In C/C++ suppose I define a simple struct named test
as follows.
struct test { double height; int age; char gender; }
For a specific instance of this struct say test A
are A.height, A.age, A.gender
contiguous in memory?
More generally, how do the layouts in memory for a Structure of Arrays and an Array of structures look like? A picture would be really helpful.
If we create an object of some structure, then the compiler allocates contiguous memory for the data members of the structure. The size of allocated memory is at least the sum of sizes of all data members. The compiler can use padding and in that case there will be unused space created between two data members.
The memory can be allocated using the malloc() function for an array of struct . This is called dynamic memory allocation. The malloc() (memory allocation) function is used to dynamically allocate a single block of memory with the specified size. This function returns a pointer of type void .
A structure may contain elements of different data types – int, char, float, double, etc. It may also contain an array as its member. Such an array is called an array within a structure.
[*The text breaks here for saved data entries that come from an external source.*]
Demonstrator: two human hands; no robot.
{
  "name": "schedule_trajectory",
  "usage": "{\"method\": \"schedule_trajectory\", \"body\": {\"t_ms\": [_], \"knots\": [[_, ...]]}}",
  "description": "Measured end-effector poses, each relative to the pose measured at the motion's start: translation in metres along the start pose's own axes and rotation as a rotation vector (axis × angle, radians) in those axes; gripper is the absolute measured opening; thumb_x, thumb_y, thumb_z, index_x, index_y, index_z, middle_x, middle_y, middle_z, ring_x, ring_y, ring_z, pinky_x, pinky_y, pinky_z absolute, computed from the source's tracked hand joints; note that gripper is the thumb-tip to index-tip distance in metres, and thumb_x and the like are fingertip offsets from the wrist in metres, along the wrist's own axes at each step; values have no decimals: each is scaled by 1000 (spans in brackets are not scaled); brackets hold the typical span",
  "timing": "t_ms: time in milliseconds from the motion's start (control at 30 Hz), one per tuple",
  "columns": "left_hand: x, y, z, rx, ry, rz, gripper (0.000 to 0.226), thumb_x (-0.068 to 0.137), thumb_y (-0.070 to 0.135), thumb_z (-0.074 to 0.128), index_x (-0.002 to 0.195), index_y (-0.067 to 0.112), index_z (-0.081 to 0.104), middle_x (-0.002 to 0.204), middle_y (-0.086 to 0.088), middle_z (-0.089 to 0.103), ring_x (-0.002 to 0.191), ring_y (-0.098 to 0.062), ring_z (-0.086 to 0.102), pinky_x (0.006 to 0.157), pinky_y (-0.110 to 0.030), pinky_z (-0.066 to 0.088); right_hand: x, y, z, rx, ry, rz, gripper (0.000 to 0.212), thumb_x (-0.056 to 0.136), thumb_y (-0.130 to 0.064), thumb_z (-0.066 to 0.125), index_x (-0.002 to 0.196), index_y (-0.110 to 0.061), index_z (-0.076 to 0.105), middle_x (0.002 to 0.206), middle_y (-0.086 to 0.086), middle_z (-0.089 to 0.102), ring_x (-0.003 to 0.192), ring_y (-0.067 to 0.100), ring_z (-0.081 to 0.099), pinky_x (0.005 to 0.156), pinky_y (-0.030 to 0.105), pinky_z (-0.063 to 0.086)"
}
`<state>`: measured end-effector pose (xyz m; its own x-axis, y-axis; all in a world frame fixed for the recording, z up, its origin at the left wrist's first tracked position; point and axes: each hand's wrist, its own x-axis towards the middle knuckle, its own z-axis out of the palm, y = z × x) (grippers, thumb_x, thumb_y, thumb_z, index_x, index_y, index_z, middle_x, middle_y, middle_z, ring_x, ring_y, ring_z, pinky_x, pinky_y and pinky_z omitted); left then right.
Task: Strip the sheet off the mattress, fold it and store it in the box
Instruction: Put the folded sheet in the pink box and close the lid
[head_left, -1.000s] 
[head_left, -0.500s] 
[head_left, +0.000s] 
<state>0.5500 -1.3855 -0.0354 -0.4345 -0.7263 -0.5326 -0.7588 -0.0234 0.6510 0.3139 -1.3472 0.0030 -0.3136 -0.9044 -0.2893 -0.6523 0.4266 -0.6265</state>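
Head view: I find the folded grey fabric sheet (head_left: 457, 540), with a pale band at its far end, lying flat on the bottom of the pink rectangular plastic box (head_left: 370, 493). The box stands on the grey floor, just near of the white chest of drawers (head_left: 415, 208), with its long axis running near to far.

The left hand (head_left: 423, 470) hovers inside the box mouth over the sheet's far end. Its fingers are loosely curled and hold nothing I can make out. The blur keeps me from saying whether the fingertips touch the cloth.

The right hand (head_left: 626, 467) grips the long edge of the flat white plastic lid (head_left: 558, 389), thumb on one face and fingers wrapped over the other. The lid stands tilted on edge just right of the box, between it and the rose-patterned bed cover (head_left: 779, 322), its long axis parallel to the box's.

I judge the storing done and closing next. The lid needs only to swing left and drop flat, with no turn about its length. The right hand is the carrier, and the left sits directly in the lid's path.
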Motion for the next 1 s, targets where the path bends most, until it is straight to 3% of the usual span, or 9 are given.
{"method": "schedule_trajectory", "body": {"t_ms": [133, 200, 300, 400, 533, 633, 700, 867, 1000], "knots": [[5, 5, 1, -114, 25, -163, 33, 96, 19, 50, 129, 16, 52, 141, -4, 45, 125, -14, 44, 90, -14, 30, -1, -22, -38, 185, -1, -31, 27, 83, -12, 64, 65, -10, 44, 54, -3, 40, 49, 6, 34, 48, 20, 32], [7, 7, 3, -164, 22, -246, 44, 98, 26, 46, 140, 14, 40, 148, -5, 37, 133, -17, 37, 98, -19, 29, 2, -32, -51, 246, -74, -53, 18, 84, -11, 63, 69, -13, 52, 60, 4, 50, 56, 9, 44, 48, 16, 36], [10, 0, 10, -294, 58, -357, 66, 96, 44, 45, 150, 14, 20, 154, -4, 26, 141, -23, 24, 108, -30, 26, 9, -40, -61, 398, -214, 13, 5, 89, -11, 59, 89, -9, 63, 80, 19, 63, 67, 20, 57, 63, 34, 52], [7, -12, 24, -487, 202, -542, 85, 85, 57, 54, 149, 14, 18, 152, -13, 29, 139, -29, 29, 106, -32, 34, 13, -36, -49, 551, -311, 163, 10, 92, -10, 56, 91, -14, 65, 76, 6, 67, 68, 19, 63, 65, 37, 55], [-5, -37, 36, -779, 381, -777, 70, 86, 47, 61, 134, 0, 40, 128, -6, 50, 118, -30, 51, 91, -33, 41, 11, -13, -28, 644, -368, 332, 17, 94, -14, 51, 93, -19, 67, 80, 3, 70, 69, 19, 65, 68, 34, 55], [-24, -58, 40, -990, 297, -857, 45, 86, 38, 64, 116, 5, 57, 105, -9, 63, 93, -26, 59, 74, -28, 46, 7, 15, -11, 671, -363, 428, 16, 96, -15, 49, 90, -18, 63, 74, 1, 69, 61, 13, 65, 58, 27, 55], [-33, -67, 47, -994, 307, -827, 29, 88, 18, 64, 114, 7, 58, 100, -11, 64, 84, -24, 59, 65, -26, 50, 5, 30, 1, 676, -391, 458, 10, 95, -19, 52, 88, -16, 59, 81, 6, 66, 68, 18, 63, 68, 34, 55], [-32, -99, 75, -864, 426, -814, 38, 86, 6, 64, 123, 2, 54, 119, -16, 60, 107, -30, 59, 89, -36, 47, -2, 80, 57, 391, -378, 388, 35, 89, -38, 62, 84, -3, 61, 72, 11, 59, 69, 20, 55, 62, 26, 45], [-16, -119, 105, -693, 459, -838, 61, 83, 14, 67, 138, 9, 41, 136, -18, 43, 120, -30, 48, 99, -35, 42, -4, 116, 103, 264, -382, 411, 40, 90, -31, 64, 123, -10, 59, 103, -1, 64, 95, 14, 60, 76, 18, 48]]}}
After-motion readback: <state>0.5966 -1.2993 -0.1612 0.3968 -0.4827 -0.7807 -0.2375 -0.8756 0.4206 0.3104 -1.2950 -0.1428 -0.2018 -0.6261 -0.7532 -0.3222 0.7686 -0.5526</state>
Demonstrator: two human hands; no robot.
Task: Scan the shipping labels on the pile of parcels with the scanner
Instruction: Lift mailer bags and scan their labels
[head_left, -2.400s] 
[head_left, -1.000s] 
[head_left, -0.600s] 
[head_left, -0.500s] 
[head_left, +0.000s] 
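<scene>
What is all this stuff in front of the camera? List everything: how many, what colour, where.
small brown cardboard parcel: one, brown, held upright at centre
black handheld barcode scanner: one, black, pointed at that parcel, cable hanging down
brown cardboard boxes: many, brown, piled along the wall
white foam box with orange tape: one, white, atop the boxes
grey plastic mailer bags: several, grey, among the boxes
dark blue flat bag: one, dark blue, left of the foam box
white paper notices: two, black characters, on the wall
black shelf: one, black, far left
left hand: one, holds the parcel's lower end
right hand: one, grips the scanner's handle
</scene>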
An array within a structure is a member of the structure and can be accessed just as we access other elements of the structure.
This tells the compiler how big our struct is and how the different data items (“members”) are laid out in memory. But it does not allocate any memory. To allocate memory for a struct, we declare a variable using our new data type.
They will not necessarily be contiguous in memory. This is due to struct padding.
However, in your particular case, it may very well be contiguous. But if you changed the order to something like this:
struct test { char gender; int age; double height; }
then they most likely will not be. However, in your particular case, you will still likely get padding after gender
, to realign the struct to 8 bytes.
The difference between SoA (Struct of Arrays) and AoS (Array of Structs) would be like this:
SoA:
----------------------------------------------------------------------------------- | double | double | double | *pad* | int | int | int | *pad* | char | char | char | -----------------------------------------------------------------------------------
AoS:
----------------------------------------------------------------------------------- | double | int | char | *pad* | double | int | char | *pad* | double | int | char | -----------------------------------------------------------------------------------
Note that AoS pads within each struct. While SoA pads between the arrays.